Before Harold was diagnosed with ALS (Lou Gehrig’s Disease) in 2012, neither of us had ever heard of it. Oh, we had heard of Lou Gehrig, the baseball player, and that he had some kind of disease, but we knew nothing about it.  I will never forget the day that Dr Carras told Harold that he had the disease and what it would mean.  With tears running down my face, I remember thinking “this is a death sentence!”  and it was!!  Dr Carras explained that there was no cure and no treatment for the disease.  Since we lived in Winston-Salem, Harold was able to be a patient at the ALS Clinic at Wake Forest Medical Center.  This was one of only 3 ALS Clinics in the state at that time.  What a blessing this was!  We could not have made it through the following 2 years without the help of all of the wonderful people at the Clinic, where all of Harold’s doctors, therapists and social workers were under one roof.
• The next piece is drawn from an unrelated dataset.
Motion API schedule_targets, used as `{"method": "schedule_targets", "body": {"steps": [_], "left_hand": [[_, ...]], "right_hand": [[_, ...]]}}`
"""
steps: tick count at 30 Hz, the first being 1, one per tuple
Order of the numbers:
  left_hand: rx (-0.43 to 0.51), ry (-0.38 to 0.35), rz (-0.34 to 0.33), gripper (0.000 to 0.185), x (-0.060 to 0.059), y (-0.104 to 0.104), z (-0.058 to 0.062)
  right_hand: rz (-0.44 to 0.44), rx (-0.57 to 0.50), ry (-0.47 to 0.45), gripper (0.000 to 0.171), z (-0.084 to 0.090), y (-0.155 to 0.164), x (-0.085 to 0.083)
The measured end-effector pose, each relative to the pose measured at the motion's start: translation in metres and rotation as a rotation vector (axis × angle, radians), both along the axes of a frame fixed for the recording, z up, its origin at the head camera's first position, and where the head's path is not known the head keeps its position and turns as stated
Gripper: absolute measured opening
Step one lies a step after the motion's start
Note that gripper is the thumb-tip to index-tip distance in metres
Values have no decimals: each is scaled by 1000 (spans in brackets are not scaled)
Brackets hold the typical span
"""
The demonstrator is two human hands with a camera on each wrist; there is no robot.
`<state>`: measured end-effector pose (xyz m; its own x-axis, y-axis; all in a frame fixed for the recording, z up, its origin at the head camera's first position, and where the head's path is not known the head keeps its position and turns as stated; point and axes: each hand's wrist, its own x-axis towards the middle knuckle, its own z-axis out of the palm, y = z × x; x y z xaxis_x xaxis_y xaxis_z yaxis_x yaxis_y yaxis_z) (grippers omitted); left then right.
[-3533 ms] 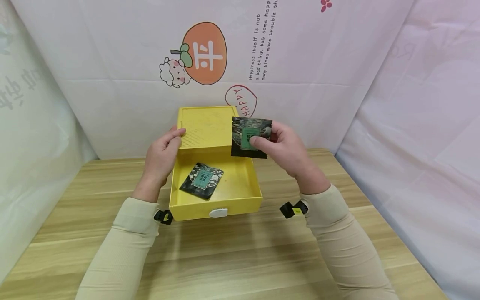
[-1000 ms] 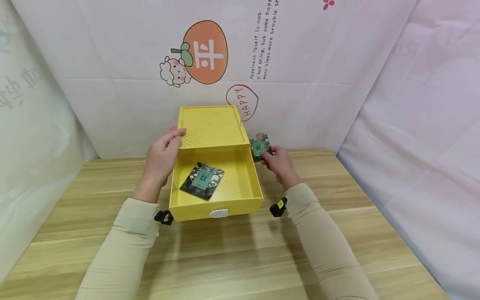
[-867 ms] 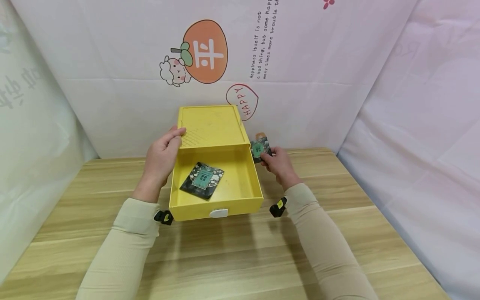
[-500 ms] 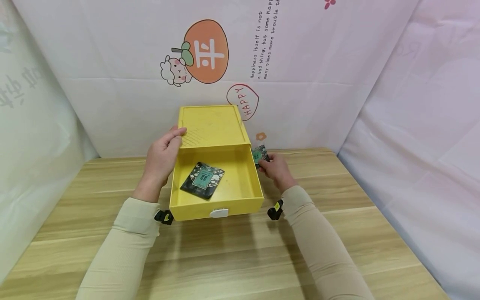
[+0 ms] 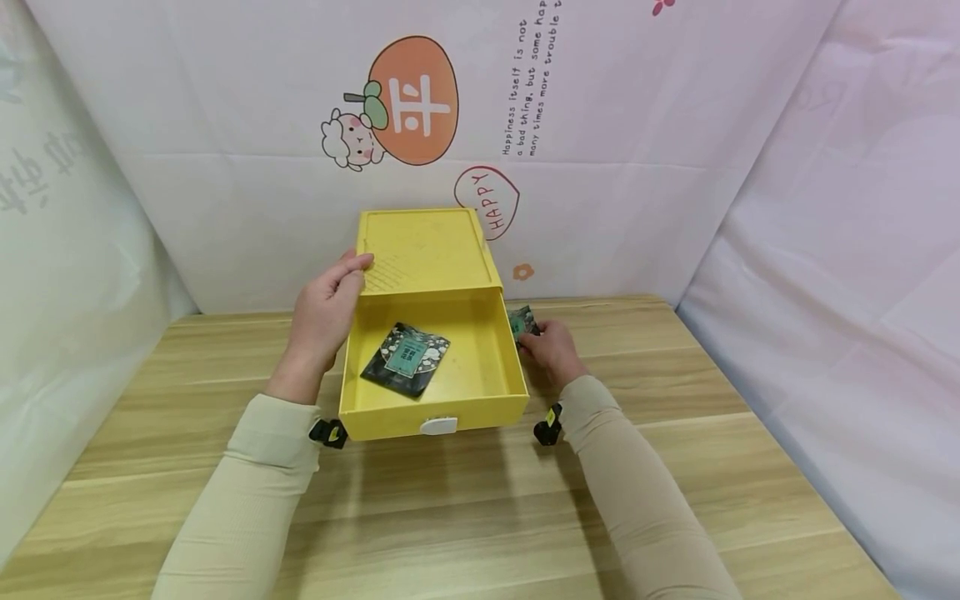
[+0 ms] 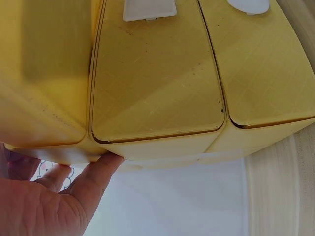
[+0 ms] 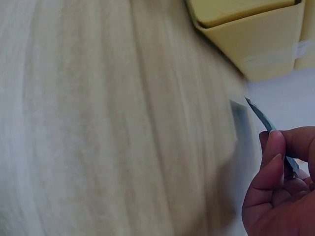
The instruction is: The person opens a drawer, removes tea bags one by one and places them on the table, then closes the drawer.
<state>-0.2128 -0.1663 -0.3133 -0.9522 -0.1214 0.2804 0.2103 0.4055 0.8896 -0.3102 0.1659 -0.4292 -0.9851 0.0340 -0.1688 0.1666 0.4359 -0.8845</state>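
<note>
A yellow drawer cabinet (image 5: 427, 242) stands at the back of the table with its top drawer (image 5: 480, 350) pulled out. Inside that drawer, on its left side, lies a flat dark packet (image 5: 407, 360) with a green label and floral print. My left hand (image 5: 318, 321) holds the cabinet's upper left edge; in the left wrist view its fingers (image 6: 96, 174) rest against the side wall. To the right of the drawer, my right hand (image 5: 555, 350) pinches a similar packet (image 5: 522, 322) between thumb and fingers. In the right wrist view this packet (image 7: 261, 115) appears edge-on, close over the table.
More yellow drawer fronts (image 6: 162, 73) with white pulls (image 6: 150, 7) are stacked below the open drawer. A white printed cloth (image 5: 622, 108) hangs behind the wooden table (image 5: 450, 517), and cloth also borders both sides.
My right hand has carried its packet from beside the cabinet top down along the drawer's right side, toward the table. My left hand, the drawer and the packet inside have stayed put.
</note>
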Motion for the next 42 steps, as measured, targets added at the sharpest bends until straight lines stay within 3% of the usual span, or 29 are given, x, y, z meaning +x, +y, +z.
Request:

Unfortunately, there is still no cure and no treatment for this horrible disease.  There has been some promising research done in the past few years with an exciting prospect being developed here at Wake Forest. They are working with a protein that will help stop the progression of the disease.   Every 90 minutes someone else is diagnosed with ALS – men, women, young and old. The ALS Walk is one of the main sources of funding for research, as well as funding for the ALS Clinics in NC and for grants to help those with ALS pay their medical bills and living expenses and maintain medical supply closets.  So please join with me in fighting this terrible disease by joining my team, Harold’s Gang, to walk in the Walk to Defeat ALS on May 13;  and/or making a donation to the ALS Association.  Ask your friends, family and co-workers to join you in the fight to defeat ALS.  Thank you so much for your support!!!